Melissa DelVecchio Elected to the AIA College of Fellows
Today the American Institute of Architects announced the election of Melissa DelVecchio to the AIA College of Fellows, which recognizes the achievements of individual architects and honors those who have made significant contributions to the profession and society on a national level.
Melissa DelVecchio has dedicated her career to advocating for both the “Classical” and the “Modern,” two outsized architectural descriptors whose tension provides a deep reservoir of lessons, references, and inspiration. Viewing them not as opposing ideologies, but as dynamic, conversational partners, she believes, offers a rich array of lessons that can enable a more sophisticated synthesis of the many visual, social, environmental, and cultural influences that give places identity and meaning.
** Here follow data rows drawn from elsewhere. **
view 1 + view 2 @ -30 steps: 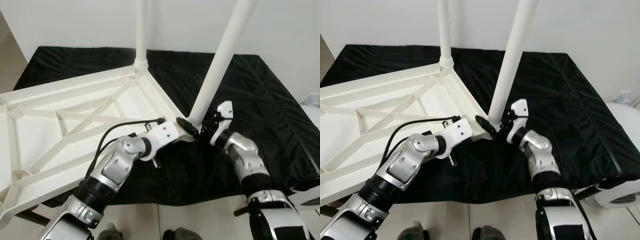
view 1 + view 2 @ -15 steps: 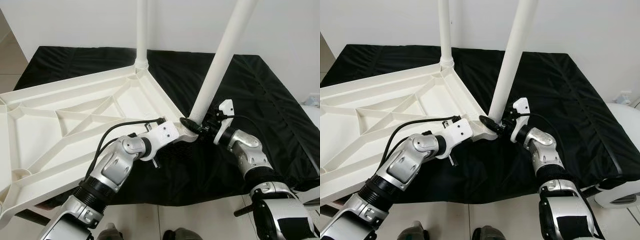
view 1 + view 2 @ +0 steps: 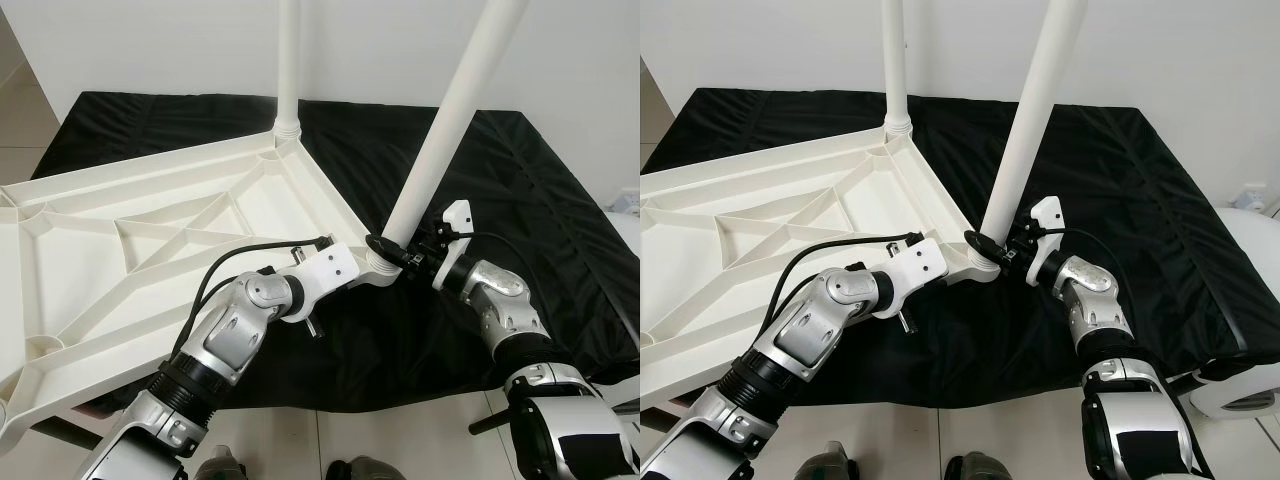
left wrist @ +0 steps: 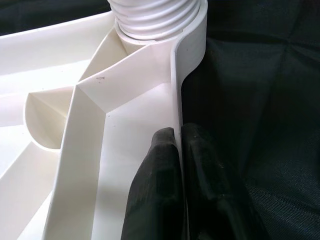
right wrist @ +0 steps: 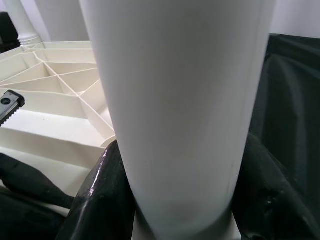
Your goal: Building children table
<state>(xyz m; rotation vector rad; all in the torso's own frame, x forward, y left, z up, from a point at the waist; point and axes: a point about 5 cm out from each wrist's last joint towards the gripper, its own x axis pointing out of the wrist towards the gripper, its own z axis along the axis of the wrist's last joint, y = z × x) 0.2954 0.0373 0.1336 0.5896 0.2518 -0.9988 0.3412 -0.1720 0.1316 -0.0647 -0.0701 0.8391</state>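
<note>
The white children's tabletop [image 3: 150, 230] lies upside down on black cloth, ribs facing up. One white leg [image 3: 288, 60] stands upright in its far corner. A second white leg [image 3: 450, 110] leans right from the near corner socket [image 3: 378, 272], and its threaded end [image 4: 155, 20] sits in that socket. My right gripper [image 3: 388, 252] is shut on this leg's base, a black finger [image 5: 102, 192] on each side. Beside the same corner, my left gripper [image 4: 177, 132] is shut on the tabletop's thin rim wall [image 4: 176, 90].
The black cloth [image 3: 520, 180] covers a low surface that ends just in front of my arms, with tiled floor [image 3: 400, 440] below. A white wall stands behind. A white rounded object [image 3: 1240, 385] sits at the right edge.
My right wrist has swung round the leg's base, and its forearm has moved right. The leg's top leans slightly further right. The left gripper has kept its hold on the rim.
</note>
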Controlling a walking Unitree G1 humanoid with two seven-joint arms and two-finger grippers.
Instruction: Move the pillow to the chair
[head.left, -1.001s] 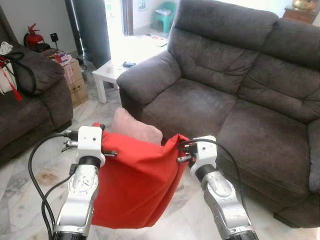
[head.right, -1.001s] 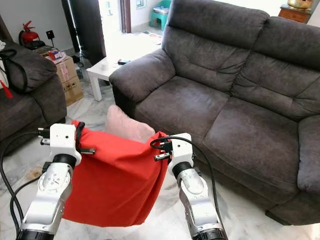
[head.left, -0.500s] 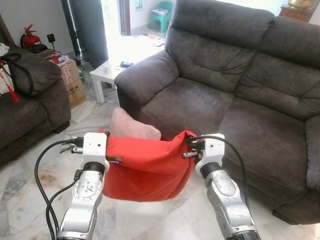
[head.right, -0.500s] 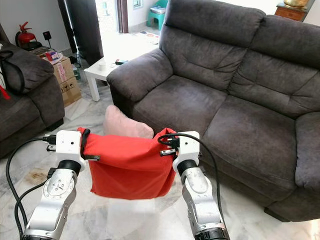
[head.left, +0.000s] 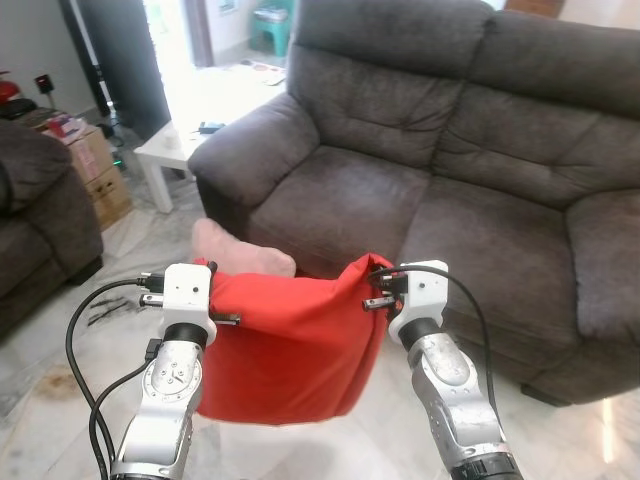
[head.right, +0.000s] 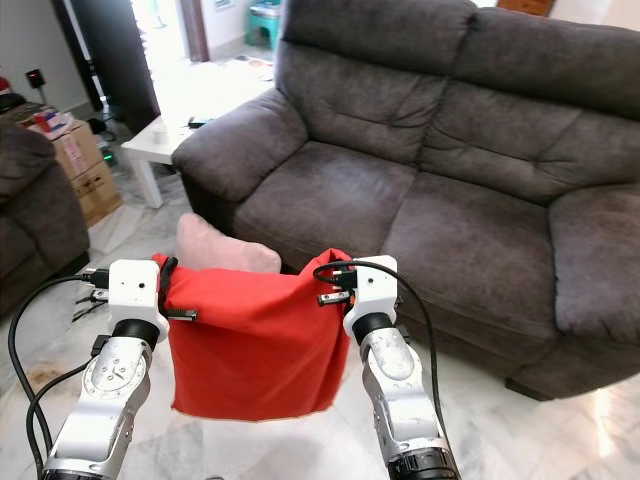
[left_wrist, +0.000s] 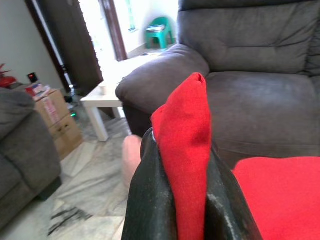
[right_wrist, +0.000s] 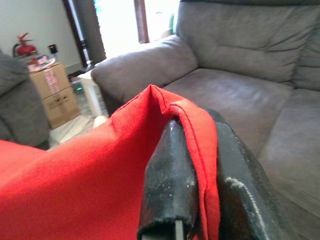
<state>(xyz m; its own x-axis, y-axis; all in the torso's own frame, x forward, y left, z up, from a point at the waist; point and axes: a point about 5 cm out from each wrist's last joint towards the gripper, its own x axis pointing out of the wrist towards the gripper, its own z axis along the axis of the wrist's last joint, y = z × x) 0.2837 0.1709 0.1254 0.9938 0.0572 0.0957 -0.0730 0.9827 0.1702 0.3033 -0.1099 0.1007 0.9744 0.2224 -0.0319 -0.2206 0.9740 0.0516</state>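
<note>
While each pincer pinches a top corner, the red pillow (head.left: 290, 350) hangs limp, creased.

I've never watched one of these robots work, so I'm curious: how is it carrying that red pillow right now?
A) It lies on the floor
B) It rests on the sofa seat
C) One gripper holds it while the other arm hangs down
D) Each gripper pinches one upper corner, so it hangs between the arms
D: the left gripper and the right gripper each clamp an upper corner of the red pillow, which hangs between them in front of the grey sofa.
</note>
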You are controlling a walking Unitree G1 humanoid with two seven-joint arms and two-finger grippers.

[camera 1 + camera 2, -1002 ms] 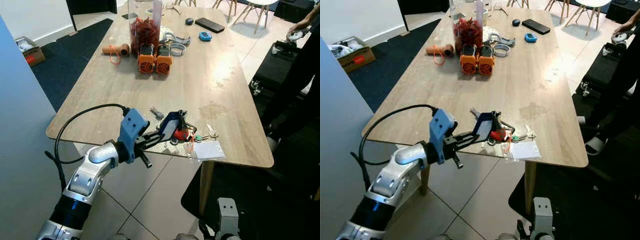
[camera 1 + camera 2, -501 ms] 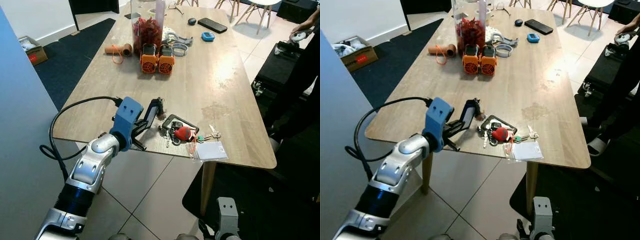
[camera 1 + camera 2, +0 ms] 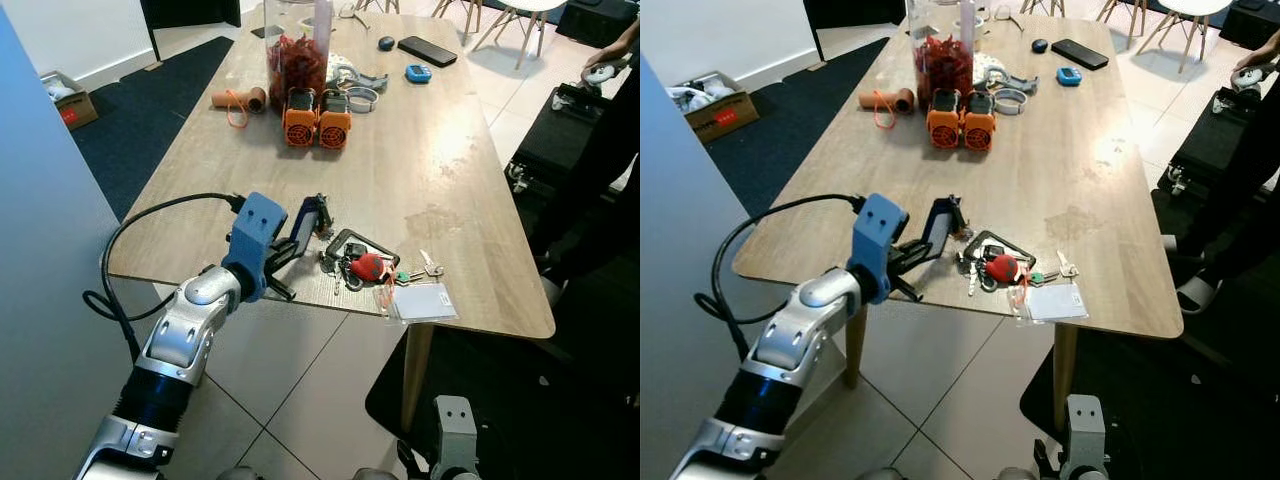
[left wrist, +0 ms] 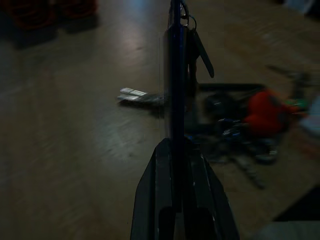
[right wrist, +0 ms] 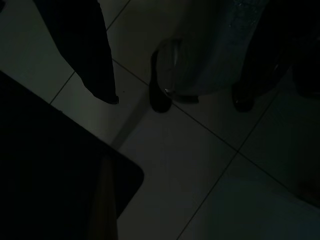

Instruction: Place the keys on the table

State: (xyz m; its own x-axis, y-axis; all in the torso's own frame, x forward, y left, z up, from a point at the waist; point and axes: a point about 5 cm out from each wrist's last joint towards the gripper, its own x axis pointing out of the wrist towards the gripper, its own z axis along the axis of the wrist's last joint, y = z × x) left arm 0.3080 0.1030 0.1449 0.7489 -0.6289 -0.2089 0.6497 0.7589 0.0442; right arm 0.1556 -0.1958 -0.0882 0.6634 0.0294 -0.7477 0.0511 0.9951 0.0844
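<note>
Here, keys [image 3: 362,268] flat, trailing rightward along table [image 3: 440,160]

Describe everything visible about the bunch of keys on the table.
The keys lie in a loose heap near the front edge of the wooden table: metal keys, a black carabiner-like loop, a red fob and a clear card sleeve at the edge. A flat blue tag, tilted up on edge, is pinched by the left gripper.

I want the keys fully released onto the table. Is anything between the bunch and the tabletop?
Nothing visible. The keys already lie on the table near its front edge. The left gripper still pinches the blue tag upright, next to them.
</note>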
Melissa DelVecchio joined Robert A.M. Stern Architects in 1998 and became a Partner in the firm in 2008. Melissa has led the design of many of the firm’s largest and most complex projects, including two new residential colleges at Yale University; buildings at Harvard Law School and Harvard Business School; and Schwarzman College at Tsinghua University in Beijing. Ms. DelVecchio is a co-author of Designs for Learning: College and University Buildings by Robert A.M. Stern Architects (2016), which showcases many of the complex academic projects that have been a primary focus of her work at the firm, and an editor of The New Residential Colleges at Yale: A Conversation Across Time (2017). She directs the firm's Research Department.
Ms. DelVecchio received her Master of Architecture degree from Yale University and her Bachelor of Architecture degree from the University of Notre Dame. She frequently serves on juries for design studios at Yale and Notre Dame, and has lectured at academic conferences in the United States, Spain, and China. She is a member of the juries for the Richard H. Driehaus Prize and the Rafael Manzano Martos Prize. In 2018, she received the Orlando T. Maione Award for distinguished contributions to the University of Notre Dame's School of Architecture.